== Directions for this task ==
Retype each line below precisely.

Segment Start: Supplied material

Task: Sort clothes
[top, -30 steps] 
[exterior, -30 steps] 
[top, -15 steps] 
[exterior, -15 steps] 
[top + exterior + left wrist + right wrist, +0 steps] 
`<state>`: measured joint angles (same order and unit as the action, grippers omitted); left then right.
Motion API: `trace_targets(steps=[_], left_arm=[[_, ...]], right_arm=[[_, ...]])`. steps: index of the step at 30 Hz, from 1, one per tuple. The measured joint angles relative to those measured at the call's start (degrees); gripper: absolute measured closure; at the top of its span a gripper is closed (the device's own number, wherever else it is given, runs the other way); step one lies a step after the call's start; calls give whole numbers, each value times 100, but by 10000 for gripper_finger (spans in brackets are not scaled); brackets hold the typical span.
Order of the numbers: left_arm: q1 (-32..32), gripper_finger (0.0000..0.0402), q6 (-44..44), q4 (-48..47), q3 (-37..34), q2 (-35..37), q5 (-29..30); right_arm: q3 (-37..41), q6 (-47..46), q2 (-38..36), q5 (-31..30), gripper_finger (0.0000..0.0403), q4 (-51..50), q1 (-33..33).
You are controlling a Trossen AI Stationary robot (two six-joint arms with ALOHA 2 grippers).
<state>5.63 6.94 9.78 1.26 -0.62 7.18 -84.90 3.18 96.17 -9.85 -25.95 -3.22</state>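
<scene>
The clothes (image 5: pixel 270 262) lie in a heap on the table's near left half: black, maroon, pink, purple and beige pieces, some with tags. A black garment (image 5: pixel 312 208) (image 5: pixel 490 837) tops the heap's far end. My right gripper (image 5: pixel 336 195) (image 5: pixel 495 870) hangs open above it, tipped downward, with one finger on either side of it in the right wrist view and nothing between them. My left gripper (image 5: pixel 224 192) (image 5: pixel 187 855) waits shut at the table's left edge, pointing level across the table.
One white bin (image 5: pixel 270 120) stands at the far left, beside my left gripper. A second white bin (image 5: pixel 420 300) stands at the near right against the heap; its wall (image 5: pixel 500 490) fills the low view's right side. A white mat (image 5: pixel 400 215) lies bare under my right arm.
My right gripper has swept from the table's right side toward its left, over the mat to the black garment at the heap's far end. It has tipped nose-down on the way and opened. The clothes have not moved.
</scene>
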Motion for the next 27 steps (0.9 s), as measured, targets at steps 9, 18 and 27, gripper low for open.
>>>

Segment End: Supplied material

== Reply ==
Task: Sort clothes
[top, -30 steps] 
[exterior, -30 steps] 
[top, -15 steps] 
[exterior, -15 steps] 
[top + exterior + left wrist + right wrist, +0 steps] 
`<state>`: measured joint angles (same order and unit as the action, grippers omitted); left then right.
Motion API: `trace_targets(steps=[_], left_arm=[[_, ...]], right_arm=[[_, ...]])`. steps: index of the step at 30 Hz, from 1, one per tuple. The measured joint angles relative to those measured at the call's start (degrees); gripper: absolute measured closure; at the top of its span a gripper is closed (the device's own number, wherever else it is given, runs the other way); step one lies a step after the call's start; calls give whole numbers, each value times 100, but by 10000 for gripper_finger (spans in brackets are not scaled); brackets hold the typical span.
Order of the numbers: left_arm: q1 (-32..32), gripper_finger (0.0000..0.0402), q6 (-44..44), q4 (-48..47), q3 (-37..34), q2 (-35..37), q5 (-29..30); right_arm: q3 (-37..41), q6 (-47..46), q2 (-38..36), q5 (-31..30), gripper_finger (0.0000..0.0403), q4 (-51..50), q1 (-33..33).
You are controlling a Trossen AI Stationary robot (two six-joint arms with ALOHA 2 grippers).
<state>5.63 6.94 9.78 1.26 -0.62 7.18 -84.90 3.18 96.17 -9.85 -25.95 -3.22</state>
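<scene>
The clothes (image 5: pixel 270 262) lie in a heap on the table's near left half: black, maroon, pink, purple and beige pieces, some with tags. A black garment (image 5: pixel 312 208) (image 5: pixel 490 837) tops the heap's far end. My right gripper (image 5: pixel 336 195) (image 5: pixel 495 870) hangs open above it, tipped downward, with one finger on either side of it in the right wrist view and nothing between them. My left gripper (image 5: pixel 224 192) (image 5: pixel 187 855) waits shut at the table's left edge, pointing level across the table.
One white bin (image 5: pixel 270 120) stands at the far left, beside my left gripper. A second white bin (image 5: pixel 420 300) stands at the near right against the heap; its wall (image 5: pixel 500 490) fills the low view's right side. A white mat (image 5: pixel 400 215) lies bare under my right arm.
My right gripper has swept from the table's right side toward its left, over the mat to the black garment at the heap's far end. It has tipped nose-down on the way and opened. The clothes have not moved.
</scene>
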Motion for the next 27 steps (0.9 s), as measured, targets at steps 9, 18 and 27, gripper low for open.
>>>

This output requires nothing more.